EXERCISE AIM » Leave every picture out. Set down all the lines below exactly.

INFORMATION SHOWN: Begin

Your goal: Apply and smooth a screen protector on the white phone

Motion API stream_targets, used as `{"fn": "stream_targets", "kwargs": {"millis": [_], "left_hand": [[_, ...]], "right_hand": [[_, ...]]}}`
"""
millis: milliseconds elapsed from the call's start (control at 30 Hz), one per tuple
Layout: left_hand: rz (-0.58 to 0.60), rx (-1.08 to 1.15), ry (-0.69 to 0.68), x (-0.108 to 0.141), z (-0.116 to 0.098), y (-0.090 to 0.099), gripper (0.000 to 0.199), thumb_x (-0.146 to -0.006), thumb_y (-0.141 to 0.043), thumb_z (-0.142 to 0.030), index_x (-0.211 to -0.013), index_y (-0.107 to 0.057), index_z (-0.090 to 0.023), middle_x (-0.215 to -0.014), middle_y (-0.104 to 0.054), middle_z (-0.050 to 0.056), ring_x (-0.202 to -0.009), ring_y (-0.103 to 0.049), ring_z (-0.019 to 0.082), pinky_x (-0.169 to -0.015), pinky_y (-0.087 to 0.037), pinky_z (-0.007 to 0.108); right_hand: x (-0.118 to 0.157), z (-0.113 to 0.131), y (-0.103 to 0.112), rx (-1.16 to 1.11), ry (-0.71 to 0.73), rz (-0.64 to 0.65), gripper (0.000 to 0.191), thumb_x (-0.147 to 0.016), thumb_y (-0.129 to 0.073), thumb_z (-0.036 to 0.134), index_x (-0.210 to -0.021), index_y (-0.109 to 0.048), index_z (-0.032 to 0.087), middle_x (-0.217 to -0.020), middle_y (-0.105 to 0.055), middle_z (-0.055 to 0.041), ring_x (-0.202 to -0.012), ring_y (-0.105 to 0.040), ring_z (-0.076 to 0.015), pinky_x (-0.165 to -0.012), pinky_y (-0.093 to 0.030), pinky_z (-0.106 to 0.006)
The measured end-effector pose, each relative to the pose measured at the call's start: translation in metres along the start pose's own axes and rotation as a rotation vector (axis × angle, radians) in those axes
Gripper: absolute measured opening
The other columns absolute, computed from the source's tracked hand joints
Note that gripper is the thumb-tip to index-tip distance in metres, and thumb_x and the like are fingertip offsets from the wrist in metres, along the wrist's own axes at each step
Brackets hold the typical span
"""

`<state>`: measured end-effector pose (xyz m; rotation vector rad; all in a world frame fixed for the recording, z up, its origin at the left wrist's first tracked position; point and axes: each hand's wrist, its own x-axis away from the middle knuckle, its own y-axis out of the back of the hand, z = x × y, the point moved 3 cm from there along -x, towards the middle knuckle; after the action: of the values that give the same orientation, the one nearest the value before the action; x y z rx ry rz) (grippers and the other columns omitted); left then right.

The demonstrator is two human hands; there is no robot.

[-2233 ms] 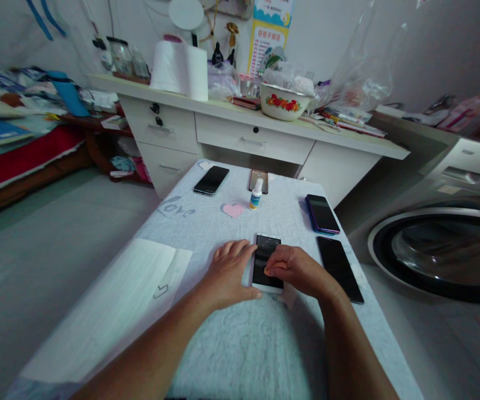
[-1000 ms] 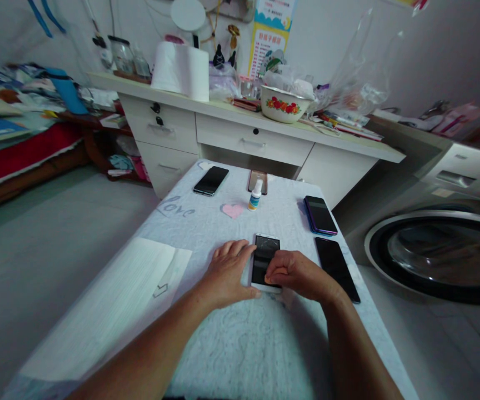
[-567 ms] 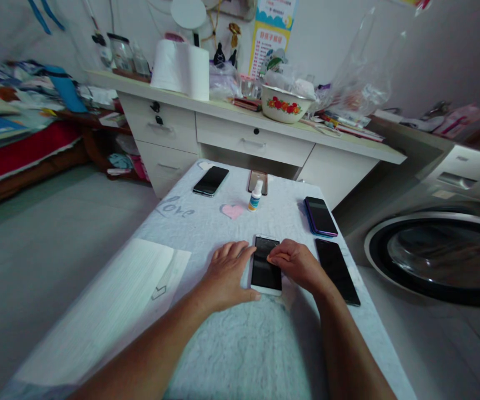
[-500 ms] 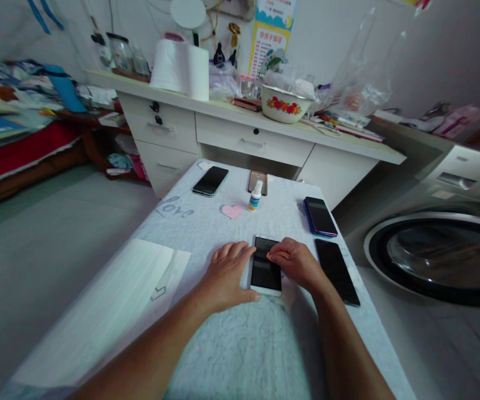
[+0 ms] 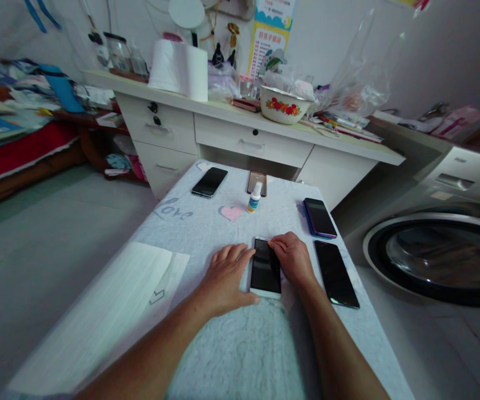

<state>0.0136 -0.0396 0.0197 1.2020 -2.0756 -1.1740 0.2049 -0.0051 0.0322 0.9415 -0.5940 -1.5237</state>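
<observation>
A white-framed smartphone [image 5: 265, 272] lies screen up on the cloth-covered table. My left hand [image 5: 225, 280] rests flat at its left edge, fingers spread, with the index finger near the upper left side and the thumb by the lower left corner. Over the upper right part of the screen, my right hand [image 5: 293, 260] has its fingers pinched together against the glass. Whatever sits in that pinch is too small or hidden to make out. A small white spray bottle [image 5: 254, 198] with a blue and yellow label stands upright beyond the phone.
Right of my right hand lie a black phone [image 5: 336, 273] and a purple-edged phone [image 5: 320, 218]. Another dark phone [image 5: 210, 182] lies far left; a brownish one [image 5: 261, 179] is behind the bottle. White paper [image 5: 110, 311] covers the left side. A washing machine [image 5: 444, 183] stands right.
My right hand's pinched fingers have slid up the screen toward the phone's top right, and the wrist has turned more upright. My left hand and the phone stay in place.
</observation>
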Motion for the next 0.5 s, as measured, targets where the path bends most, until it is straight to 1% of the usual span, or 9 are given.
{"fn": "stream_targets", "kwargs": {"millis": [167,333,500], "left_hand": [[0.001,0.001,0.001,0.0004,-0.0006,0.0015,0.092,-0.057,-0.076,-0.05,-0.137,-0.037,-0.029,-0.146,-0.036,0.006,-0.132,-0.032,0.03,-0.109,-0.027,0.047],[0.007,0.008,0.008,0.0005,-0.0006,0.002,0.091,-0.058,-0.075,-0.05,-0.138,-0.036,-0.031,-0.147,-0.036,0.006,-0.133,-0.031,0.031,-0.109,-0.026,0.047],[0.005,0.005,0.002,0.0005,-0.002,0.0019,0.089,-0.058,-0.075,-0.05,-0.136,-0.038,-0.031,-0.146,-0.037,0.005,-0.132,-0.032,0.03,-0.109,-0.026,0.047]], "right_hand": [[0.0,-0.0023,0.0008,0.072,-0.021,-0.042,0.021,-0.089,-0.053,0.028,-0.086,-0.071,0.018,-0.083,-0.063,-0.0059,-0.08,-0.059,-0.0182,-0.074,-0.042,-0.028],[0.0008,-0.0059,0.0017,0.074,-0.035,-0.065,0.022,-0.088,-0.052,0.027,-0.085,-0.072,0.018,-0.082,-0.063,-0.006,-0.079,-0.059,-0.0179,-0.074,-0.042,-0.029],[0.002,-0.0076,0.0033,0.038,-0.028,-0.034,0.019,-0.087,-0.054,0.026,-0.085,-0.072,0.02,-0.084,-0.064,-0.0052,-0.08,-0.059,-0.0173,-0.075,-0.043,-0.028]]}}
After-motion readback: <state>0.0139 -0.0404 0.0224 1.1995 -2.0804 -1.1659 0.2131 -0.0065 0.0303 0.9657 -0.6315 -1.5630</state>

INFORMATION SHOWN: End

RESPONSE TO THE EXERCISE »
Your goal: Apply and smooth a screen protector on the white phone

Motion API stream_targets, used as `{"fn": "stream_targets", "kwargs": {"millis": [_], "left_hand": [[_, ...]], "right_hand": [[_, ...]]}}`
"""
millis: milliseconds elapsed from the call's start (control at 30 Hz), one per tuple
Layout: left_hand: rz (-0.58 to 0.60), rx (-1.08 to 1.15), ry (-0.69 to 0.68), x (-0.108 to 0.141), z (-0.116 to 0.098), y (-0.090 to 0.099), gripper (0.000 to 0.199), thumb_x (-0.146 to -0.006), thumb_y (-0.141 to 0.043), thumb_z (-0.142 to 0.030), index_x (-0.211 to -0.013), index_y (-0.107 to 0.057), index_z (-0.090 to 0.023), middle_x (-0.215 to -0.014), middle_y (-0.104 to 0.054), middle_z (-0.050 to 0.056), ring_x (-0.202 to -0.009), ring_y (-0.103 to 0.049), ring_z (-0.019 to 0.082), pinky_x (-0.169 to -0.015), pinky_y (-0.087 to 0.037), pinky_z (-0.007 to 0.108); right_hand: x (-0.118 to 0.157), z (-0.113 to 0.131), y (-0.103 to 0.112), rx (-1.16 to 1.11), ry (-0.71 to 0.73), rz (-0.64 to 0.65), gripper (0.000 to 0.191), thumb_x (-0.147 to 0.016), thumb_y (-0.129 to 0.073), thumb_z (-0.036 to 0.134), index_x (-0.210 to -0.021), index_y (-0.109 to 0.048), index_z (-0.032 to 0.087), middle_x (-0.217 to -0.020), middle_y (-0.105 to 0.055), middle_z (-0.055 to 0.041), ring_x (-0.202 to -0.012), ring_y (-0.105 to 0.040), ring_z (-0.076 to 0.015), pinky_x (-0.165 to -0.012), pinky_y (-0.093 to 0.030), pinky_z (-0.106 to 0.006)
The measured end-effector pose, each relative to the pose measured at the call's start: translation in metres along the start pose's own axes and rotation as a rotation vector (axis × angle, radians) in those axes
Gripper: absolute measured opening
The other columns absolute, computed from the source's tracked hand joints
Note that gripper is the thumb-tip to index-tip distance in metres, and thumb_x and the like are fingertip offsets from the wrist in metres, along the wrist's own axes at each step
Brackets hold the typical span
"""

`<state>`: measured end-effector pose (xyz m; rotation vector rad; all in a world frame fixed for the recording, z up, its origin at the left wrist's first tracked position; point and axes: each hand's wrist, its own x-axis away from the middle knuckle, its own y-axis out of the back of the hand, z = x × y, the point moved 3 cm from there along -x, towards the middle knuckle; after the action: of the values that give the same orientation, the one nearest the value before the action; x y z rx ry rz) (grippers and the other columns omitted); left then right.

The demonstrator is two human hands; there is no robot.

[-2233 ms] 
[-1000 ms] 
[-567 ms] 
[-500 ms] 
[+0 ms] 

<state>0.0136 -0.0396 0.0197 1.2020 -2.0756 -1.1740 0.2049 -0.0051 0.0322 0.9415 -0.5940 -1.5237</state>
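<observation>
A white-framed smartphone [image 5: 265, 272] lies screen up on the cloth-covered table. My left hand [image 5: 225, 280] rests flat at its left edge, fingers spread, with the index finger near the upper left side and the thumb by the lower left corner. Over the upper right part of the screen, my right hand [image 5: 293, 260] has its fingers pinched together against the glass. Whatever sits in that pinch is too small or hidden to make out. A small white spray bottle [image 5: 254, 198] with a blue and yellow label stands upright beyond the phone.
Right of my right hand lie a black phone [image 5: 336, 273] and a purple-edged phone [image 5: 320, 218]. Another dark phone [image 5: 210, 182] lies far left; a brownish one [image 5: 261, 179] is behind the bottle. White paper [image 5: 110, 311] covers the left side. A washing machine [image 5: 444, 183] stands right.
My right hand's pinched fingers have slid up the screen toward the phone's top right, and the wrist has turned more upright. My left hand and the phone stay in place.
</observation>
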Motion for the next 0.5 s, as measured, targets where the path bends most, until it is straight to 1% of the usual span, or 9 are given.
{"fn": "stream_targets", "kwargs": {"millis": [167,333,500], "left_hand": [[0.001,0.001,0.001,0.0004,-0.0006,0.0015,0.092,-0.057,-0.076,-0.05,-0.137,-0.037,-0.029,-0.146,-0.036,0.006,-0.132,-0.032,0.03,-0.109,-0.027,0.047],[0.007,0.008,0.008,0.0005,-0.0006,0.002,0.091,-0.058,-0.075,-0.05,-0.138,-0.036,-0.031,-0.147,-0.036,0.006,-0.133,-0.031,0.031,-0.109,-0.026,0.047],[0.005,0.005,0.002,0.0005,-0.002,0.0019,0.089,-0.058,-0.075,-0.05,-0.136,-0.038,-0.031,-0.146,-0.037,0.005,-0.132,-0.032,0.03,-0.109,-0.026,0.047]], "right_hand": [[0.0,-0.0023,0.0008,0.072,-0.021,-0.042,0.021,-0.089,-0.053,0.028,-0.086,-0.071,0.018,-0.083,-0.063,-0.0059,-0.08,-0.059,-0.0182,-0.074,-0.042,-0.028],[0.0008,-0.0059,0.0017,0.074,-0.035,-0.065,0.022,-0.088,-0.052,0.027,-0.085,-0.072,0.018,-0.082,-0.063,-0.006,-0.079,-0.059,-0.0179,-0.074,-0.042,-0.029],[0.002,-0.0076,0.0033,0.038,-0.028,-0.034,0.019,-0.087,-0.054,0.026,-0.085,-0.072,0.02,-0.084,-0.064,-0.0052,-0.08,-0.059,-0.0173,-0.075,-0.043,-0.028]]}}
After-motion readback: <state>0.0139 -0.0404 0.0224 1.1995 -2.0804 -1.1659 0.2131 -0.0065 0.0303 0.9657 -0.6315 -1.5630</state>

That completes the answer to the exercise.